Directions for this task
Only the lines with "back" in the entries below belong in the answer; please copy them.

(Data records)
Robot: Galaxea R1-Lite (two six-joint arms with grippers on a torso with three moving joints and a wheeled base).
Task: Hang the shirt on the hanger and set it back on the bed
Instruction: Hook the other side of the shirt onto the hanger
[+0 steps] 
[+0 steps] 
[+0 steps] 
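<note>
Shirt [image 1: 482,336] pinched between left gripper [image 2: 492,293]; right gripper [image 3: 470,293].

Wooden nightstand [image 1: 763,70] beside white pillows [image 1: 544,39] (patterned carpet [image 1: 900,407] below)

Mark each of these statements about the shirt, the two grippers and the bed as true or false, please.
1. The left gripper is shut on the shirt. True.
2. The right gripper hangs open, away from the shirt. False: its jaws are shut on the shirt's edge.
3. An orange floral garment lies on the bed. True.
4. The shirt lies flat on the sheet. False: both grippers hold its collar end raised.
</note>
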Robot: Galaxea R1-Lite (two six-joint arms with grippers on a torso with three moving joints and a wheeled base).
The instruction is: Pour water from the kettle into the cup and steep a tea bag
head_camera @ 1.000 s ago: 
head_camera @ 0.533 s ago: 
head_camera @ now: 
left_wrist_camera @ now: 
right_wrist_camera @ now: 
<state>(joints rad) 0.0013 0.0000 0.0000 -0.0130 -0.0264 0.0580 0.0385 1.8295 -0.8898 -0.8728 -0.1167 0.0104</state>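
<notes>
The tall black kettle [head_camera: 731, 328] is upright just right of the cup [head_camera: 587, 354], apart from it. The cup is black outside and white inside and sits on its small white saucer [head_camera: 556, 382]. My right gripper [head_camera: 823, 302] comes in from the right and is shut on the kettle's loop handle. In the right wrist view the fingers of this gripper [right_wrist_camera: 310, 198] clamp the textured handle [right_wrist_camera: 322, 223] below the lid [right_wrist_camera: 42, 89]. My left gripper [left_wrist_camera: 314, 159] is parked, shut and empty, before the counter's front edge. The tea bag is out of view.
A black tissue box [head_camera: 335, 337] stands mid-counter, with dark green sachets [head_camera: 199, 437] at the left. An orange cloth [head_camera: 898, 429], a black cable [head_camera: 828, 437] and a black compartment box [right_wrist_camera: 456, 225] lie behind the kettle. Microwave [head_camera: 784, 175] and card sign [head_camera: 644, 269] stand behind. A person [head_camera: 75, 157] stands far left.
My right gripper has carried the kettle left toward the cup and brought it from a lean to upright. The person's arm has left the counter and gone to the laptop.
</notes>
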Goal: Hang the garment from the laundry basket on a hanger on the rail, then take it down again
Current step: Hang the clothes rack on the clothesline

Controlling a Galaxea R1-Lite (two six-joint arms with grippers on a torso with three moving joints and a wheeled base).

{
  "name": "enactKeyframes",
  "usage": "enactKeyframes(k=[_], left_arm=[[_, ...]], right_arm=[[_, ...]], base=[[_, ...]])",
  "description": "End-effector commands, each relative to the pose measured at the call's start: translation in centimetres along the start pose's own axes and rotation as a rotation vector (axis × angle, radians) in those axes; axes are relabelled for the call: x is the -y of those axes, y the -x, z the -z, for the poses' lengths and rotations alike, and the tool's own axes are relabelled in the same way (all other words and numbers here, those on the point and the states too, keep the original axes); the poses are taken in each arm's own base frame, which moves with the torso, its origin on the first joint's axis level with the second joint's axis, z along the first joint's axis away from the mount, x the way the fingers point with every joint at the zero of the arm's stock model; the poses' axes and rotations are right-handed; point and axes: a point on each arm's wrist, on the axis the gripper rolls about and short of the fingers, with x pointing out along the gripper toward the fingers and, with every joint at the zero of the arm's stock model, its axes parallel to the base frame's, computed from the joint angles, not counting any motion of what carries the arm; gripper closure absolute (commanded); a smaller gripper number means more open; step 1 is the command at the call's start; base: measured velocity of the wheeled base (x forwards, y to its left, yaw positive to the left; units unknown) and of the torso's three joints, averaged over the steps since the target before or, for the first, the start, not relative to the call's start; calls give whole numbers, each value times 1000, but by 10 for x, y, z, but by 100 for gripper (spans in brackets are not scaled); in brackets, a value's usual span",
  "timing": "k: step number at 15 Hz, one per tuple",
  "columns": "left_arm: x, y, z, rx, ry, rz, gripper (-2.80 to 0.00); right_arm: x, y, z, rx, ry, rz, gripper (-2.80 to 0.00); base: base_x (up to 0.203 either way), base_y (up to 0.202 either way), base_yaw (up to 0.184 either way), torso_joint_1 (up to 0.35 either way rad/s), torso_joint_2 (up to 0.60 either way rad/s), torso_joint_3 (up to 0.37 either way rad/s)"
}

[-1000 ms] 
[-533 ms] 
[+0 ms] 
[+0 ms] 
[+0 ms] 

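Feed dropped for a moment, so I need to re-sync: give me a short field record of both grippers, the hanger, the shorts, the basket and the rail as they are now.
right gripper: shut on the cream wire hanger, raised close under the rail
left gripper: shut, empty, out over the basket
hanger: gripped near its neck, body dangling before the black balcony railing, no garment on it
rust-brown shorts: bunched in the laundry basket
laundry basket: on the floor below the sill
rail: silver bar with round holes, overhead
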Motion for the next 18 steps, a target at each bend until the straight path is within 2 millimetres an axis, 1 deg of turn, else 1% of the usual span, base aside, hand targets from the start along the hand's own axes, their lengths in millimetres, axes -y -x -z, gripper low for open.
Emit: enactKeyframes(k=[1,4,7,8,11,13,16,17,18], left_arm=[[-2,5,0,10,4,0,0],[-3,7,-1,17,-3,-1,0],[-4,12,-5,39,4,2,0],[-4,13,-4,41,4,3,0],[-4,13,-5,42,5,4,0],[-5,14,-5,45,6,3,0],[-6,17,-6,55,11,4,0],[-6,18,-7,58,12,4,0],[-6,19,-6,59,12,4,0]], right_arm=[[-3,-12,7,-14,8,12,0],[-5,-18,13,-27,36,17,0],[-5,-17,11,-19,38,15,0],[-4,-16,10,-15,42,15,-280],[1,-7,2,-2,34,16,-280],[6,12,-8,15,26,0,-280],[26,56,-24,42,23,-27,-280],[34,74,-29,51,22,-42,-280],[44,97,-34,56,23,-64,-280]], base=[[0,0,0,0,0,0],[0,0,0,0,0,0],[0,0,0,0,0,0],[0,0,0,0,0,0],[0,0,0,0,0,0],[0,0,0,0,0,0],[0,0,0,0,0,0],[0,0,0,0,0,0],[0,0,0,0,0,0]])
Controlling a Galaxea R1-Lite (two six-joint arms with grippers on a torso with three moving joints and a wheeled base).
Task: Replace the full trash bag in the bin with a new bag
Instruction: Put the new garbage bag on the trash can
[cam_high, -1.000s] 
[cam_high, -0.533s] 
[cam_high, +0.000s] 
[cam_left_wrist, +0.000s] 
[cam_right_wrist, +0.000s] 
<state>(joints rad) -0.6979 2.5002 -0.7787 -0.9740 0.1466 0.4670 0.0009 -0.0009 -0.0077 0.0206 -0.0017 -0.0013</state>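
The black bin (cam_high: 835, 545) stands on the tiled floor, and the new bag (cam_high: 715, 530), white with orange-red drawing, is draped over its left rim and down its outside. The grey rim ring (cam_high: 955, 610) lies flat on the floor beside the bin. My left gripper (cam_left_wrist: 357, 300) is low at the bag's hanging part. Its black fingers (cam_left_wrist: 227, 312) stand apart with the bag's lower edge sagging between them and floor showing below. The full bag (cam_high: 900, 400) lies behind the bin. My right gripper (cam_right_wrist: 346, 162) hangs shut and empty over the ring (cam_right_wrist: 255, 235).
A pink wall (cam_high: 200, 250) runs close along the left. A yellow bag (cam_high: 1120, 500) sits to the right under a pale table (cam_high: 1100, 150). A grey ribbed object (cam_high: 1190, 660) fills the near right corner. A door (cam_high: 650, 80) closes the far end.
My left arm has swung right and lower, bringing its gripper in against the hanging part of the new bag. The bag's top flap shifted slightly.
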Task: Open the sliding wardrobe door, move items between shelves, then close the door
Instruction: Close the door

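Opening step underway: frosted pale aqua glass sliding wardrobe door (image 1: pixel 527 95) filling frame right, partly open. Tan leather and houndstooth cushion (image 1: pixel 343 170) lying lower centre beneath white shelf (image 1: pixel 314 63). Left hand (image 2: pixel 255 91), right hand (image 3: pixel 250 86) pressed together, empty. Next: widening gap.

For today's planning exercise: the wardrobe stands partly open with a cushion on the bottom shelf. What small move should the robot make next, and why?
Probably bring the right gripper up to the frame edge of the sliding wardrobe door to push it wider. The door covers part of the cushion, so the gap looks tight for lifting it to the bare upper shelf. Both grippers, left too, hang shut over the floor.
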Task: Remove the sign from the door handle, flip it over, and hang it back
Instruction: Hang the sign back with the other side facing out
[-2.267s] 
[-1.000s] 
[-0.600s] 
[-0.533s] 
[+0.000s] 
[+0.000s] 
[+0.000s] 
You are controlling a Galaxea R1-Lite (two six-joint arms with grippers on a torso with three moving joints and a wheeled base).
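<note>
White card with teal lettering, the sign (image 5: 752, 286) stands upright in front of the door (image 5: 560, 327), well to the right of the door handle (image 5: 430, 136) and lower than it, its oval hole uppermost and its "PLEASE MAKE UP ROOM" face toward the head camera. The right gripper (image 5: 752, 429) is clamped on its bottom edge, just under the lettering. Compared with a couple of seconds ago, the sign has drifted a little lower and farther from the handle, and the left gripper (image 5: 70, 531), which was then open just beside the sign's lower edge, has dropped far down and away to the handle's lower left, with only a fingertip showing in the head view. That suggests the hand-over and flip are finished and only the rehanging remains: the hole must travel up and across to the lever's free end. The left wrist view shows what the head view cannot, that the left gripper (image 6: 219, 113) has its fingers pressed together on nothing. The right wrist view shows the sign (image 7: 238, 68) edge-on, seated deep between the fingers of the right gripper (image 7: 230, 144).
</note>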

Task solution
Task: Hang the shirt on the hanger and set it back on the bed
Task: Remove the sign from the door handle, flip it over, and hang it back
Instruction: Hang the sign back with the other side facing out

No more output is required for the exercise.